As for procurement, the Navy had a model that worked, building generic, modular platforms like our Carriers and the Spruance class, and then upgrading weapon systems and aircraft in a much tighter cycle. The DDX was just a way to claim R&D funds for the Navy, but the LCS debacle is just inexplicable, a good idea ineptly executed.
SJPONeill
September 30, 2009
4:06 pm
Maybe what the Navy doesn't need so much is a new strategy but a return to some old truths like those espoused by Alfred Thayer Mahan a century or so ago...? I'm not a sailor but it is probably a fair assumption that, just like Clausewitz et al in the land environment, many of those principles and guidelines captured by Mahan still hold water today and apply to the present and near future. The trick is not to read them in the black and white of the period covered in Seapower but to distil the key themes - I last did this in the late 90s and they seemed to still hold pretty true then...

Just because we don't need a Navy in Afghanisatn, does not mean we don't need one to acheive other effects in the ongoing global game as stated in two of the comments above. In the littoral where some massive proportion of the world's popular live, naval forces still offer huge advanatages across the spectrum of operations - let's keep 'em around a while longer....
Younghusband
October 1, 2009
8:28 am
Naval power has been integral to state power since at least Salamis. I think we all agree that it is not going away. The issue is the changing nature of naval power — something we have witnessed throughout history and mostly due to technology from galleys and sail to steam and diesel. Now the "capital ship" of a state is nuclear powered and is either invisible under the water, or serves as a floating airstrip.

Notice that both are _platforms_ for weapons rather than weapons themselves. Combine that with the overwhelming focus on land forces in the past 20 years, and I think what you get is a navy resenting its secondary status. Rather than war-fighting, the navy's role for the past dozen years has been transport and supply, off-shore basing, "presence" patrols, etc. In other words police action (with the exception of underwater SOF insertion). Maybe the navy is looking for a role better left to history.

Frankly, I think the Mahanian strategy suggested by SJPONeill and McKellar (in his first para) has been what has been holding back innovation in naval theory these past hundred years. Total naval dominance these days can be achieved with much more cost effectiveness from the air (UAVs) and space.
McKellar
October 1, 2009
3:37 pm
The Mahan doctrine used by the Navy isn't the same build-a-line-of-battle thinking that predominated before WW2, with no real rival navies since the death of the IJN, the USN has been more focused on projecting power from the sea, usually in support of land operations by Marines or the Army. I don't think the Navy has a problem with a 'secondary status', that's more of an Air Force problem, dating back to when they thought nuclear weapons would make land forces obsolete, and justified making a separate Air Force.

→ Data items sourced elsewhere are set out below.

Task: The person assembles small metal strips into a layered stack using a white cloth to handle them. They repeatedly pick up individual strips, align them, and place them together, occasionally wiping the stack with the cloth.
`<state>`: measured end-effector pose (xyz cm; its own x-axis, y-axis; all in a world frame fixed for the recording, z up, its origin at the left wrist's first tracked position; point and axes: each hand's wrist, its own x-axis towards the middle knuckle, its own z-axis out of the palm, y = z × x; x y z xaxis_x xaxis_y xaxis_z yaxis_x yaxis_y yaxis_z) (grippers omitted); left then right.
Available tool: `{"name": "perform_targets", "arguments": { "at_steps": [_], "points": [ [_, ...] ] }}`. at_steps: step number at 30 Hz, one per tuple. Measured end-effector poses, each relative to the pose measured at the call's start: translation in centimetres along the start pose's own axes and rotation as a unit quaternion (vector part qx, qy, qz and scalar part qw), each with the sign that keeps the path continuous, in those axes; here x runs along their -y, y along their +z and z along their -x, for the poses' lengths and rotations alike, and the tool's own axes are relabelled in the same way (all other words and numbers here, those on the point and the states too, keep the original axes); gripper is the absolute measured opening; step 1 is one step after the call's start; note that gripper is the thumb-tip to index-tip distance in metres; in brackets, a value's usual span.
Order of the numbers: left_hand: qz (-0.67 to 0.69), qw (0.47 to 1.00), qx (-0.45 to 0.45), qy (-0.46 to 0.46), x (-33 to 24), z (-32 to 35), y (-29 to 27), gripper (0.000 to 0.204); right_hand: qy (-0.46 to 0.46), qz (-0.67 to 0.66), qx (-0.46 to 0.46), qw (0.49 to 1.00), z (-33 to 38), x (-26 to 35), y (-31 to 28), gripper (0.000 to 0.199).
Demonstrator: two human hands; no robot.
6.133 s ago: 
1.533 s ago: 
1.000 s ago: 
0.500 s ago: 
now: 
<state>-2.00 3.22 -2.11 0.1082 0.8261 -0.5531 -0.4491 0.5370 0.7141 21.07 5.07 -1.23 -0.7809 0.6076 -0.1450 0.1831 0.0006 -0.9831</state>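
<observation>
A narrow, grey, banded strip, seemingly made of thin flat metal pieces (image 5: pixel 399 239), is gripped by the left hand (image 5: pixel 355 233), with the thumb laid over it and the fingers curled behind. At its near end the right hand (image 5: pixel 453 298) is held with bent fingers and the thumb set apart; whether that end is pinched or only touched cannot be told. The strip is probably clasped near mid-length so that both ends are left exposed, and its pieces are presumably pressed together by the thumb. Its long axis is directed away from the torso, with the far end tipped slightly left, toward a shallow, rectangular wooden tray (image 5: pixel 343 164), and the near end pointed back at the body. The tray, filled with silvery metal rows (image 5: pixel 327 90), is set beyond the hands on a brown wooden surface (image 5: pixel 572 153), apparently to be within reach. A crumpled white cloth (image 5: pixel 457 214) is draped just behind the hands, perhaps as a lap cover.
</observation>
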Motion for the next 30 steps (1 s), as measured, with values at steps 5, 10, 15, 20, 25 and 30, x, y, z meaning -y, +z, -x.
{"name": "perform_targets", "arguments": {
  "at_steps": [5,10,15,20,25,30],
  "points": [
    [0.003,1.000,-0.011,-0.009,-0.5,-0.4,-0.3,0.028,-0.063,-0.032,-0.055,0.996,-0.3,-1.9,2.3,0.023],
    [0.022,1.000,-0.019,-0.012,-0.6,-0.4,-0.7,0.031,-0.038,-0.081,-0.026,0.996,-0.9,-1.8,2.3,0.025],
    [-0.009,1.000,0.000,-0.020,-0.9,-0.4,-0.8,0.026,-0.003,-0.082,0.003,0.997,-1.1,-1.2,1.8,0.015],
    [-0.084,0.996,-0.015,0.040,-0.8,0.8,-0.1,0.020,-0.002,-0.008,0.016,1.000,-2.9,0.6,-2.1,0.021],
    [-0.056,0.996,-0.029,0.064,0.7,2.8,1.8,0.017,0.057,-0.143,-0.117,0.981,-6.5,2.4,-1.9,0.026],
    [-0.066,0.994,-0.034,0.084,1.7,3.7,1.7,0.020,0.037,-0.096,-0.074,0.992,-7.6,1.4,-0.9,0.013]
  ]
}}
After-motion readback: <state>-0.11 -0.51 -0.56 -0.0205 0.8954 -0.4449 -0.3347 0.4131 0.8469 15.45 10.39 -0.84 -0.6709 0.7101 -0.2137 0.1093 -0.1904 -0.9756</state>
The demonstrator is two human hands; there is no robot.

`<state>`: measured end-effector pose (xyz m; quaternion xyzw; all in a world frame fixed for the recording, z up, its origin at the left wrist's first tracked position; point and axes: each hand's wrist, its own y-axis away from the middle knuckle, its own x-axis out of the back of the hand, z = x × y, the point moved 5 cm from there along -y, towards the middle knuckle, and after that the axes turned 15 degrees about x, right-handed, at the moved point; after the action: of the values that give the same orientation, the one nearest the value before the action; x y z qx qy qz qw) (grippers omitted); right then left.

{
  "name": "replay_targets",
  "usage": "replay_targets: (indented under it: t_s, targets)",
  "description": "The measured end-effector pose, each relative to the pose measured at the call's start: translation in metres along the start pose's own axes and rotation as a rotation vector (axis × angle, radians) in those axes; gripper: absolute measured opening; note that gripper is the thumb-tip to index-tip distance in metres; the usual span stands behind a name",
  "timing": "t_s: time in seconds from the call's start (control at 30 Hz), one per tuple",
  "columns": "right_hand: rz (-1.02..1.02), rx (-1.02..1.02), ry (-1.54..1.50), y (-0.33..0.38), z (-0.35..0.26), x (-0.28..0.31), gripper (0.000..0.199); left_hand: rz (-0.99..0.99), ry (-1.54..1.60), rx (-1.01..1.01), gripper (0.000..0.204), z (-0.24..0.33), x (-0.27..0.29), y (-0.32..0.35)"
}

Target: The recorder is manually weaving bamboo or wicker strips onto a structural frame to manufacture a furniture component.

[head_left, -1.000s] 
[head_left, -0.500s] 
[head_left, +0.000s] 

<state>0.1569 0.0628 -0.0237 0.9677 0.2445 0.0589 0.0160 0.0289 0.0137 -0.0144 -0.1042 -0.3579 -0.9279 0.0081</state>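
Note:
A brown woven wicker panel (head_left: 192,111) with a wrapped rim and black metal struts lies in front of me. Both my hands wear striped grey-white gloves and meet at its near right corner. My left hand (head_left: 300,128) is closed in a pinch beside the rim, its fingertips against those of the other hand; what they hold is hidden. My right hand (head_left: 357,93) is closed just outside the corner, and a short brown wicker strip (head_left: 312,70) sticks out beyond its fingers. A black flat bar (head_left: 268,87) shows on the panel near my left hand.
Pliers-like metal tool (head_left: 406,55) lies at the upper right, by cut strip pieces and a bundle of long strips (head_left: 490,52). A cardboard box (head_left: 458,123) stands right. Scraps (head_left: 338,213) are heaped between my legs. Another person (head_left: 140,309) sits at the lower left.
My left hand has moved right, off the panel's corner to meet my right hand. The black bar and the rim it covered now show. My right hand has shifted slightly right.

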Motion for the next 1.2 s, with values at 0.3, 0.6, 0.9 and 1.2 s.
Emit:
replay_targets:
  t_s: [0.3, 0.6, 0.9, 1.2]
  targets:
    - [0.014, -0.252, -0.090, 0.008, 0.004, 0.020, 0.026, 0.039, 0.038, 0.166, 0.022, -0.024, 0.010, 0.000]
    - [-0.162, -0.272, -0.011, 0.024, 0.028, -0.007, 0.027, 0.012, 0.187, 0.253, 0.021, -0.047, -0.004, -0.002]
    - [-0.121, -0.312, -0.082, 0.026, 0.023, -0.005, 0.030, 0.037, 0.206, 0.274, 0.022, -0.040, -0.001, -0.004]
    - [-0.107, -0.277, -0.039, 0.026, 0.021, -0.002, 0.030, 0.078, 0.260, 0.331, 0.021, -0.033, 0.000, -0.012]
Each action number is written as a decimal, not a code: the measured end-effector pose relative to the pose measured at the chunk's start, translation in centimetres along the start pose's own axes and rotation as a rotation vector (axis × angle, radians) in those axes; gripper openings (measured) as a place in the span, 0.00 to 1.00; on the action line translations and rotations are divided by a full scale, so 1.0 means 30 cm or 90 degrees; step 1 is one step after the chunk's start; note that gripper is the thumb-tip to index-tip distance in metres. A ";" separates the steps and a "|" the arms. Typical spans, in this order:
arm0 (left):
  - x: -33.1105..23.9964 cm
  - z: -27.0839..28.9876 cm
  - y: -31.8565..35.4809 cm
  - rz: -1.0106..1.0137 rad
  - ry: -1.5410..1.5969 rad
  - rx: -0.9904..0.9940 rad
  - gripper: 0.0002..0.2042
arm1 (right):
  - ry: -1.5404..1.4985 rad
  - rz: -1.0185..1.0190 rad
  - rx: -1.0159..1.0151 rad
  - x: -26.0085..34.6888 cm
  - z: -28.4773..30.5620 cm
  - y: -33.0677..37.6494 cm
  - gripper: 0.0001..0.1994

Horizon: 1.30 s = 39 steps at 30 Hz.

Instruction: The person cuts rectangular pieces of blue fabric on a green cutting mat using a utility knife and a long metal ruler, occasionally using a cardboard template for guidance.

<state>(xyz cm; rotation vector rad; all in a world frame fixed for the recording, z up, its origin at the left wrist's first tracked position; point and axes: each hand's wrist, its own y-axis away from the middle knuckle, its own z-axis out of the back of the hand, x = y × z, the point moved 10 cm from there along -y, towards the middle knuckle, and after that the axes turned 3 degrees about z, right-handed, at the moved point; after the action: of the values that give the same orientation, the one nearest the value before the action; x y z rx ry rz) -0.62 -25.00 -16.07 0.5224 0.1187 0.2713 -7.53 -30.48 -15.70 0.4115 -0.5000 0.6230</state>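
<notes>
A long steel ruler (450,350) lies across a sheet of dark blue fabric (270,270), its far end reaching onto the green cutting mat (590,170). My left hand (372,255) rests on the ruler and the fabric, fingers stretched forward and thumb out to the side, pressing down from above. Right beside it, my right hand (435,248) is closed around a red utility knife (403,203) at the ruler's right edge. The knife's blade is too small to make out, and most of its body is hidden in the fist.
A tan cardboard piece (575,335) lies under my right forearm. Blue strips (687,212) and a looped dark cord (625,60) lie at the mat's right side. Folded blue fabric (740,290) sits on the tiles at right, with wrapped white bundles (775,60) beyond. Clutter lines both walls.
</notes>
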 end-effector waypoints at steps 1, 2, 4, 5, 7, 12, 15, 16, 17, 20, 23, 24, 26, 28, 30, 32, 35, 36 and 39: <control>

The LCS was supposed to the Boyd-moment for the Navy, a cheap, modular design that gets the job done, all focused on the littorals and the asymmetric conflicts that will probably occupy the 21st century. Its developmental failures indicate that something is wrong with our military-industrial complex, not naval theory. The DDG-1000, which is soaking up ungodly amounts of money, is a product of the same system. Originally designed to operate in the littorals, it got so expensive that its only use now is as a high-end blue-water cruiser.
Younghusband
October 10, 2009
1:10 am
I agree with your comment about the MIC — I think we can all agree there are problems with the procurement system. Boyd's work with the Fighter Mafia showed that procurement was part of strategy. Since the same procurement problems are faced by all services, especially for big ticket items like ships and planes, what does that say about our military strategy overall?

I have been thinking about the future of naval strategy a lot in the past week and hope to have a post up in the next couple of days.